ROANOKE TIMES

                         Roanoke Times
                 Copyright (c) 1995, Landmark Communications, Inc.

DATE: FRIDAY, July 7, 1995                   TAG: 9507070066
SECTION: VIRGINIA                    PAGE: B-3   EDITION: NEW RIVER VALLEY 
SOURCE: Associated Press
DATELINE:                                 LENGTH: Medium


ART, ANTIQUE SALE AIDS FLOOD VICTIMS

Artists and antique dealers are getting together this week and offering their wares for an auction to benefit the families of Virginia flood victims.

Meanwhile, state transportation officials and farmers are looking at the damage left by nine days of nearly steady rain. Rivers are running where roads used to be, and homeowners are stuck with unwanted waterfront views.

Norman Goodwin, a painter from Norfolk, said Wednesday that dozens of Tidewater painters, potters and antique dealers will donate to today's auction to benefit three Madison County families.

One of the families is that of Doris Frisbie, 64, killed when rocks and mud consumed her mountainside home with her inside. Frisbie was the wife of Goodwin's cousin, Herbert Frisbie.
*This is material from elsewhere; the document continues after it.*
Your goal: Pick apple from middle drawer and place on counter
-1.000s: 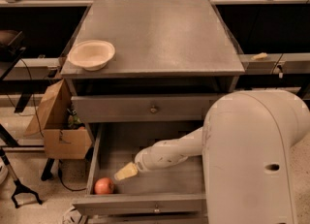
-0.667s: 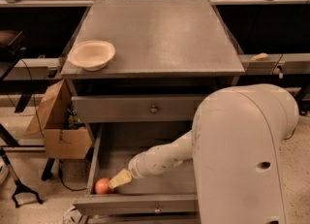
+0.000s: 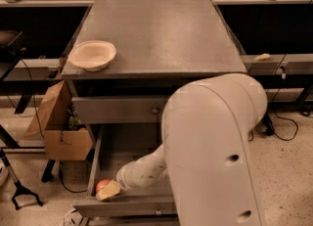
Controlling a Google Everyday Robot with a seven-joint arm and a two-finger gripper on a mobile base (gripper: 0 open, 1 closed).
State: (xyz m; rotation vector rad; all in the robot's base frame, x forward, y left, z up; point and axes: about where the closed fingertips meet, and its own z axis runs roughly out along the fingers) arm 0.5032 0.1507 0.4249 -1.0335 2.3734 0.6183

Doris Frisbie had been missing for five days when her body was found Saturday, about 200 yards from where the Frisbies' home once stood.

Goodwin said he decided to organize the auction when he heard that the Frisbies' insurance would not cover the damage.

The sale, to be held at the Scott & Co. auction house, will feature paintings by Goodwin, Charles Sibley, Barkley Sheaks, Ed Carson, Herb Jones, Edna Larazon, Louis and Susan Jones and others.

``I've always thought that the arts community in this area had the biggest heart of any segment of the community, and this proves it,'' he said. ``We can't always come up with a check for $1,000, but we can donate a painting that can bring $1,000 at auction.''

As officials tour the state assessing damage, some parts of Madison County are proving to have been changed dramatically, perhaps for good.

``There's places where you used to have a road beside a stream. Now you have a stream,'' said Dana S. Young, a conservation service engineer.

Three dozen agents from the former Soil Conservation Service are in Madison, Rockbridge and other hard-hit counties this week, searching for sites where changes left by the flooding pose imminent danger.

The service's goal is to return the landscape to what it was before the devastation. In some cases, however, that might not be possible.

American Red Cross officials said they will open service centers for flood victims in Greene County, possibly as early as today, and in Glasgow. The agency also has centers in Roanoke, Lexington, Buena Vista and Madison.

The centers offer help with groceries, clothing and other essentials.

The Red Cross also continued to search for people in rural areas.

``We're sending [caseworkers] into all the counties where we suspect there are still needs to be met,'' spokeswoman Carol Brown said.